PROBLEM DETAILS - Reproduce the whole listing, keeping every character the same.

RECORDED INFORMATION -

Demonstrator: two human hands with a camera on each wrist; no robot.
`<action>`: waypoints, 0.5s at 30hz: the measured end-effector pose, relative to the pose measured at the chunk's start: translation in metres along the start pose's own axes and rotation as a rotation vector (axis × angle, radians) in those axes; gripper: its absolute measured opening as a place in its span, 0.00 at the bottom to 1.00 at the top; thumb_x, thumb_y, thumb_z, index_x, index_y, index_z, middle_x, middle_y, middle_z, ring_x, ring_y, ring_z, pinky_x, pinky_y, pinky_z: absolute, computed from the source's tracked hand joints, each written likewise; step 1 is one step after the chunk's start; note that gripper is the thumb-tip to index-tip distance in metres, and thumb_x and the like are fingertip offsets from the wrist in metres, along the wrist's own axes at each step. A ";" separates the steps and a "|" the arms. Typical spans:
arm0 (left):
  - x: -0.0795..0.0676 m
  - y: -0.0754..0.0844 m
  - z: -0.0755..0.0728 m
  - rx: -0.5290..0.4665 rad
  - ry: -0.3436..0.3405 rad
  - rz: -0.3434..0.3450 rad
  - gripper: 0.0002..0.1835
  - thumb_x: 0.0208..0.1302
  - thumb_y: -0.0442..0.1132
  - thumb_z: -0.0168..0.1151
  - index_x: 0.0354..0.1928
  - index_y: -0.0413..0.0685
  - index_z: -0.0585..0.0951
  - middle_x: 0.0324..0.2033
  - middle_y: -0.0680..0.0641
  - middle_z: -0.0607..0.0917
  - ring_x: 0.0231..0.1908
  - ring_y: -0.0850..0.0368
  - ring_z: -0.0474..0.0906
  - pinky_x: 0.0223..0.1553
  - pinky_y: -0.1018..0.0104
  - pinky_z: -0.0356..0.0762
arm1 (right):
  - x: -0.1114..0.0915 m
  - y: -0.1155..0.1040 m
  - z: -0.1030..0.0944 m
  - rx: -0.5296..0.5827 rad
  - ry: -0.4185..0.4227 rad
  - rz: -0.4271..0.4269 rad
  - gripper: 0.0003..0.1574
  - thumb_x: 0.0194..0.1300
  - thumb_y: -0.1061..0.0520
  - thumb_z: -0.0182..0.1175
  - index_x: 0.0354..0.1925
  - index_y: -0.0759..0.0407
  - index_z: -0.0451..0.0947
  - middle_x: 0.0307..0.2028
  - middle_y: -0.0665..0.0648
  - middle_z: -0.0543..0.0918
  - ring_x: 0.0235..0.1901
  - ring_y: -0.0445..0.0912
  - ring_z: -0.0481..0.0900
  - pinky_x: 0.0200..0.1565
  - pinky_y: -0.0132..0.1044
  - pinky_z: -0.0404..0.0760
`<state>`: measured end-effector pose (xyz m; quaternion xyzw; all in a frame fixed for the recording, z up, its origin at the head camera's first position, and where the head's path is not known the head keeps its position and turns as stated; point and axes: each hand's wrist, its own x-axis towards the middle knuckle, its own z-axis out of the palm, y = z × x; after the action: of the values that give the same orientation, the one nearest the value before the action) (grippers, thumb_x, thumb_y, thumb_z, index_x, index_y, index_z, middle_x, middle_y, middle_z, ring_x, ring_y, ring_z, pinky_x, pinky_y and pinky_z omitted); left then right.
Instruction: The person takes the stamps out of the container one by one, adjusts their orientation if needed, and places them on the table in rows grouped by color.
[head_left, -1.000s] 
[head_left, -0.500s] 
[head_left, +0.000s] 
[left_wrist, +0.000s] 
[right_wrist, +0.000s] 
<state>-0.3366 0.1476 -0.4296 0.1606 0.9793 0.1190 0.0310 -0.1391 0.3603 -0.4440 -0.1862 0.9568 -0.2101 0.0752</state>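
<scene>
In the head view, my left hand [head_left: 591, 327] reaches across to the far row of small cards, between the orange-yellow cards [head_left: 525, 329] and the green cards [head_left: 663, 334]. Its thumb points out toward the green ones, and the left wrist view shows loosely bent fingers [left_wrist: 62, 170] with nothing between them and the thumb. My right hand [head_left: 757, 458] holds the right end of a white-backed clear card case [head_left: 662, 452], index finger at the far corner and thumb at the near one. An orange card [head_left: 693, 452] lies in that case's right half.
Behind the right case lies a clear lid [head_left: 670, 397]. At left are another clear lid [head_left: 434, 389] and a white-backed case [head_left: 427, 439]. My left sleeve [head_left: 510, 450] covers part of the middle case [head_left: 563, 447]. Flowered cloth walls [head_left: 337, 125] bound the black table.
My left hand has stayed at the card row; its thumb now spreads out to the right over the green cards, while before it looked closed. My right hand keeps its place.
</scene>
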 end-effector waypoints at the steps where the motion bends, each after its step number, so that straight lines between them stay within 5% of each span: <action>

ANSWER SPACE -
Demonstrator: two human hands with a camera on each wrist; no robot.
`<action>`: waypoints, 0.5s at 30hz: the measured end-effector pose, relative to the pose measured at the chunk's start: translation in metres along the start pose's own axes and rotation as a rotation vector (axis × angle, radians) in those axes; gripper: its absolute measured opening as a place in its span, 0.00 at the bottom to 1.00 at the top; thumb_x, thumb_y, thumb_z, index_x, index_y, index_z, middle_x, middle_y, middle_z, ring_x, ring_y, ring_z, pinky_x, pinky_y, pinky_z: absolute, computed from the source's tracked hand joints, each written likewise; step 1 is one step after the chunk's start; note that gripper is the thumb-tip to index-tip distance in metres, and thumb_x and the like are fingertip offsets from the wrist in metres, along the wrist's own axes at each step. A ";" separates the steps and a "|" the arms. Typical spans:
arm0 (left):
  - x: -0.0795..0.0676 m
  - y: -0.0754..0.0844 m
  - z: -0.0755..0.0728 m
  - rx: -0.5290..0.4665 rad
  - ry: -0.3436..0.3405 rad
  - rz: -0.3434..0.3450 rad
  - gripper: 0.0002..0.1835
  - thumb_x: 0.0208..0.1302
  - thumb_y: -0.0442..0.1132
  - thumb_z: -0.0168..0.1151
  - index_x: 0.0354..0.1928
  - index_y: -0.0413..0.0685
  - index_z: -0.0585..0.0951
  - middle_x: 0.0324..0.2033
  - middle_y: -0.0680..0.0641
  - middle_z: -0.0607..0.0917
  - ring_x: 0.0231..0.1908
  - ring_y: -0.0850..0.0368
  - ring_z: -0.0474..0.0906
  - pinky_x: 0.0223..0.1553
  - pinky_y: -0.1018..0.0104
  - pinky_z: -0.0356..0.0762
arm1 (right):
  - x: -0.1114..0.0915 m
  - y: -0.1155..0.1040 m
  - z: -0.1030..0.0944 m
  - rx: -0.5296..0.5827 rad
  - ry: -0.4185..0.4227 rad
  - rz: -0.4271..0.4269 rad
  - gripper: 0.0003..0.1574
  - thumb_x: 0.0194..0.1300
  - thumb_y: -0.1061..0.0520
  - thumb_z: -0.0182..0.1175
  - index_x: 0.0354..0.1925
  - index_y: -0.0759..0.0407
  - index_z: -0.0451..0.0947
  - middle_x: 0.0307..0.2028
  - middle_y: -0.0665..0.0648
  - middle_z: -0.0543..0.0918
  - ring_x: 0.0235..0.1901
  - ring_y: -0.0445..0.0912
  - ring_z: -0.0481..0.0900
  - pinky_x: 0.0200..0.1565
  - pinky_y: -0.0132..0.1044
  - pinky_z: -0.0404..0.0760
`<state>`: measured end-effector pose (xyz m; quaternion xyzw; all in a frame fixed for the recording, z up, its origin at the head camera's first position, and where the head's path is not known the head keeps its position and turns as stated; point and axes: each hand's wrist, its own x-axis towards the middle knuckle, its own z-axis out of the palm, y = z × x; after the action: of the values that give the same orientation, the one nearest the value before the action) (grippers, thumb_x, thumb_y, thumb_z, index_x, index_y, index_z, middle_x, middle_y, middle_z, ring_x, ring_y, ring_z, pinky_x, pinky_y and pinky_z omitted); left then right.
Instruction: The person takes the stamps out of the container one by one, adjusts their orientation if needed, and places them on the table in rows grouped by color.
[head_left, -1.000s] 
[head_left, -0.500s] 
[head_left, +0.000s] 
[left_wrist, +0.000s] 
[right_wrist, +0.000s] 
<state>-0.3366 0.1476 -0.4296 0.1606 0.9793 0.1190 0.0310 -0.1391 0.3603 -0.4440 -0.1862 0.9568 -0.2101 0.0752</state>
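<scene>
In the head view, my left hand [head_left: 591, 327] reaches across to the far row of small cards, between the orange-yellow cards [head_left: 525, 329] and the green cards [head_left: 663, 334]. Its thumb points out toward the green ones, and the left wrist view shows loosely bent fingers [left_wrist: 62, 170] with nothing between them and the thumb. My right hand [head_left: 757, 458] holds the right end of a white-backed clear card case [head_left: 662, 452], index finger at the far corner and thumb at the near one. An orange card [head_left: 693, 452] lies in that case's right half.
Behind the right case lies a clear lid [head_left: 670, 397]. At left are another clear lid [head_left: 434, 389] and a white-backed case [head_left: 427, 439]. My left sleeve [head_left: 510, 450] covers part of the middle case [head_left: 563, 447]. Flowered cloth walls [head_left: 337, 125] bound the black table.
My left hand has stayed at the card row; its thumb now spreads out to the right over the green cards, while before it looked closed. My right hand keeps its place.
</scene>
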 end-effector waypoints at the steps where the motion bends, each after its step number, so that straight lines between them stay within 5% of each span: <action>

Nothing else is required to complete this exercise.